→ Problem details
Please take the records that follow and repeat exactly the lines starting with the line with "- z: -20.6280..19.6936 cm" and going on through the line with "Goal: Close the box".

→ Data section
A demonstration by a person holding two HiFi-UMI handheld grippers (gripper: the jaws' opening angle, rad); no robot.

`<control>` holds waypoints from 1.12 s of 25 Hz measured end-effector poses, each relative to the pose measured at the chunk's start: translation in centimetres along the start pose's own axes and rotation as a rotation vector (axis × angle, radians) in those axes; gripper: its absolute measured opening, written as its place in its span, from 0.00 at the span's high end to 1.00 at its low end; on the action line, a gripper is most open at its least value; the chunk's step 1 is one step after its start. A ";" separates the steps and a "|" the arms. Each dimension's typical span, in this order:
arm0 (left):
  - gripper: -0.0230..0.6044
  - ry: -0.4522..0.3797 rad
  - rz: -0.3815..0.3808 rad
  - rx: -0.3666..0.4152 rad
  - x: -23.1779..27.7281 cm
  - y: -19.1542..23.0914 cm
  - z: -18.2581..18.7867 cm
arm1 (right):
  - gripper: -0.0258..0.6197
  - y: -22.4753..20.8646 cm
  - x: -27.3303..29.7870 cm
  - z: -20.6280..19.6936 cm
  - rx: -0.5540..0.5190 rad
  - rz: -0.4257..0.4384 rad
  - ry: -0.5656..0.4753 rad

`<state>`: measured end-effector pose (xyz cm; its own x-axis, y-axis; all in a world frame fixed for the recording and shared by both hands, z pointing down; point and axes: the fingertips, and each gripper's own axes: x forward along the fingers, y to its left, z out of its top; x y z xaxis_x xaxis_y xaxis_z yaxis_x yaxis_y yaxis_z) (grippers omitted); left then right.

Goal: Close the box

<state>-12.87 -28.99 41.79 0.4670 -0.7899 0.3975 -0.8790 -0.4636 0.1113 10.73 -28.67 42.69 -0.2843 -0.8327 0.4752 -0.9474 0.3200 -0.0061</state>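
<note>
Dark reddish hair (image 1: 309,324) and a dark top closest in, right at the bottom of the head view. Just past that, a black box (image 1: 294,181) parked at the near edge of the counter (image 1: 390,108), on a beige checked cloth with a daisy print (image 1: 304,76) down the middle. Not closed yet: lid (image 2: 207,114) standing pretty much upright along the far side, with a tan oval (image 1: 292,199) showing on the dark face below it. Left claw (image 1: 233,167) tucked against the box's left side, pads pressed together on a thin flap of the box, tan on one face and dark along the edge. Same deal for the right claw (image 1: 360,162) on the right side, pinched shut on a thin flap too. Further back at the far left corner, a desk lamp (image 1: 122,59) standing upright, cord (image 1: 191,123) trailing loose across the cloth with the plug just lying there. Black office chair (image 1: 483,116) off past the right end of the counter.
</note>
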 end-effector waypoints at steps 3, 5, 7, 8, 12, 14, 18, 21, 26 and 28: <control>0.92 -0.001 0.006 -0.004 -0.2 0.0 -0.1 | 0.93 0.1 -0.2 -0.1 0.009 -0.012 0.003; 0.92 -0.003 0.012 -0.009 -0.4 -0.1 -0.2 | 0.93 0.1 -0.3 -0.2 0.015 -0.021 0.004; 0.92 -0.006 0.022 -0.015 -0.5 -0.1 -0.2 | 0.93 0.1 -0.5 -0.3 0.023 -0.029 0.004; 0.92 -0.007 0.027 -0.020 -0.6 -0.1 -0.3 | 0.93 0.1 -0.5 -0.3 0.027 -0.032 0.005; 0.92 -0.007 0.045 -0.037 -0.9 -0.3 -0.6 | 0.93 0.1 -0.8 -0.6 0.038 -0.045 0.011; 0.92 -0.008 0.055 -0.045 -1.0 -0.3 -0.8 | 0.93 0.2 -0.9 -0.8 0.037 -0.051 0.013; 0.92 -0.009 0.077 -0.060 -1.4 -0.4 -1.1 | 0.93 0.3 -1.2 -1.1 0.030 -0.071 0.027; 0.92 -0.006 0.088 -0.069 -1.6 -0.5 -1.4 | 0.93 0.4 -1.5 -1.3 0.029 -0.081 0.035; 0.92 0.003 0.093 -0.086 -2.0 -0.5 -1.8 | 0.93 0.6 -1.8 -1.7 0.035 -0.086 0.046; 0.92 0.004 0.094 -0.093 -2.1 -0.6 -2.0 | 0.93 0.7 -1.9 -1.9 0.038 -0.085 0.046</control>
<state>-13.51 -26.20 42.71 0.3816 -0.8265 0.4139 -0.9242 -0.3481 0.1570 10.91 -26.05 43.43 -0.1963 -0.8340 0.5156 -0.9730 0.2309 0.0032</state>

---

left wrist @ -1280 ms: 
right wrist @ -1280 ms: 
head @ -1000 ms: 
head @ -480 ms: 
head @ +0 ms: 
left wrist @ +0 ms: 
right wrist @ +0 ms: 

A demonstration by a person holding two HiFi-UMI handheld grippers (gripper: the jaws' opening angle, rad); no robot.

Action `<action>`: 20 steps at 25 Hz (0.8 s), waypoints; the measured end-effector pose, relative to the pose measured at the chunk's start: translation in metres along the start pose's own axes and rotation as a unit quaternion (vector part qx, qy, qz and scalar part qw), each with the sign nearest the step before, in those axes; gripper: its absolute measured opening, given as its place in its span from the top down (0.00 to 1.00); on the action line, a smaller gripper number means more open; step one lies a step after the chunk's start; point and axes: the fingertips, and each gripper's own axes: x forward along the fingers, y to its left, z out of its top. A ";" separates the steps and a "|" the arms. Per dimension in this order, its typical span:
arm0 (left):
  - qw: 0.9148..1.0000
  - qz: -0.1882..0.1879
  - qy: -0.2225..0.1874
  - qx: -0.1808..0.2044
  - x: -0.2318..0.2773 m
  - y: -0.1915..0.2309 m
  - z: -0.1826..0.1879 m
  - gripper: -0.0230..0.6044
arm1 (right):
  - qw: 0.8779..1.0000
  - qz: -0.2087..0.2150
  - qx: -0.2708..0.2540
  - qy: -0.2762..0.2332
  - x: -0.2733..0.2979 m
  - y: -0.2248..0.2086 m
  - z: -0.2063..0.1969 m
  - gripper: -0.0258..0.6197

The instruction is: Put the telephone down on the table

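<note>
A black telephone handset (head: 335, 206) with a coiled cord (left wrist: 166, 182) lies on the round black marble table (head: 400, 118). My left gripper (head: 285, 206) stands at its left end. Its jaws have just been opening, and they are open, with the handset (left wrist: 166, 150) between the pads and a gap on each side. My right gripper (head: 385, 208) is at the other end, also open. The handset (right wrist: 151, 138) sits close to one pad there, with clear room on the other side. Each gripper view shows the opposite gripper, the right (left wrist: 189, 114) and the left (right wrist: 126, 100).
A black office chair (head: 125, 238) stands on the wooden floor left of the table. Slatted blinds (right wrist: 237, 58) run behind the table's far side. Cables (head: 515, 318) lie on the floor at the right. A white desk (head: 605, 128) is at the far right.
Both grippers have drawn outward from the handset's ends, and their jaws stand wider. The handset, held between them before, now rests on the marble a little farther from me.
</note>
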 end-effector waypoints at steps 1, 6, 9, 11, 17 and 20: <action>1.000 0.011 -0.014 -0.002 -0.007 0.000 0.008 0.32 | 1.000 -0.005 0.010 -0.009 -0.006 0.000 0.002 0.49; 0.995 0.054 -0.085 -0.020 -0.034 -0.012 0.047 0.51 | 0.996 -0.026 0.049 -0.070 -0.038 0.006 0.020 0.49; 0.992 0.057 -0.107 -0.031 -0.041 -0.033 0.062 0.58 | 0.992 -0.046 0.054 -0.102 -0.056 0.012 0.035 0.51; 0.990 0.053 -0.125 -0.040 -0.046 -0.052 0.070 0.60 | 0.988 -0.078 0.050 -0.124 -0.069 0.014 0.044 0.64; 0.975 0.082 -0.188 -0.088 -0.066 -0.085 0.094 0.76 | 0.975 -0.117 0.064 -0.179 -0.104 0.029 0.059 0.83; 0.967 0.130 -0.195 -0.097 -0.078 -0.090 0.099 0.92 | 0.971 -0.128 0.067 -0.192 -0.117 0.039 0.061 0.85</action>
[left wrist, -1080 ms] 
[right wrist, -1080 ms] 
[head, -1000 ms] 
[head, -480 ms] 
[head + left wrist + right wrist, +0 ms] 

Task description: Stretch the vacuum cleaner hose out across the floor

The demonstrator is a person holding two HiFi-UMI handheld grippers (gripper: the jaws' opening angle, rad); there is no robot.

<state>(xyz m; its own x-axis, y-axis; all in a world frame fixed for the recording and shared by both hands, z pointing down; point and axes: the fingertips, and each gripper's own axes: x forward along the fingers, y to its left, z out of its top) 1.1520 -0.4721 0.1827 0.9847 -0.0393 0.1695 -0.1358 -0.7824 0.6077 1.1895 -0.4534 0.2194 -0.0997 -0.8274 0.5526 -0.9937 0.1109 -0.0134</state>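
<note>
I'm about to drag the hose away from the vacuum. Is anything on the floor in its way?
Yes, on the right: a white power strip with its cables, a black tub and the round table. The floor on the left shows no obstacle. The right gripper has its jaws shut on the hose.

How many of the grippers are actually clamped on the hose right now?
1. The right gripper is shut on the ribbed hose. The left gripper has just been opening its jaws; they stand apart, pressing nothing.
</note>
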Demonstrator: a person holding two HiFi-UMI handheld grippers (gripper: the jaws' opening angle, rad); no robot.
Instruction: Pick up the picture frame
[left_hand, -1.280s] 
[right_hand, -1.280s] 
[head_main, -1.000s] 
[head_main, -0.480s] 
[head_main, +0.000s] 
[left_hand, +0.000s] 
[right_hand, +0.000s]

→ Response to this exercise
  - z: -20.6280..19.6936 cm
  - rx: -0.5540..0.5190 rad
  - rz: -0.4257..0.4384 rad
  - ry: -0.5656..0.4753 rad

`<state>`: measured end-effector pose (xyz cm; its own x-axis, y-axis; all in a world frame fixed for the recording and shared by both hands, z pointing down; point and axes: the fingertips, and each gripper's own axes: x forward along the fingers, y to its left, z out of its top; x y z xaxis_x xaxis_y xaxis_z yaxis_x yaxis_y yaxis_z) (grippers omitted); left then right.

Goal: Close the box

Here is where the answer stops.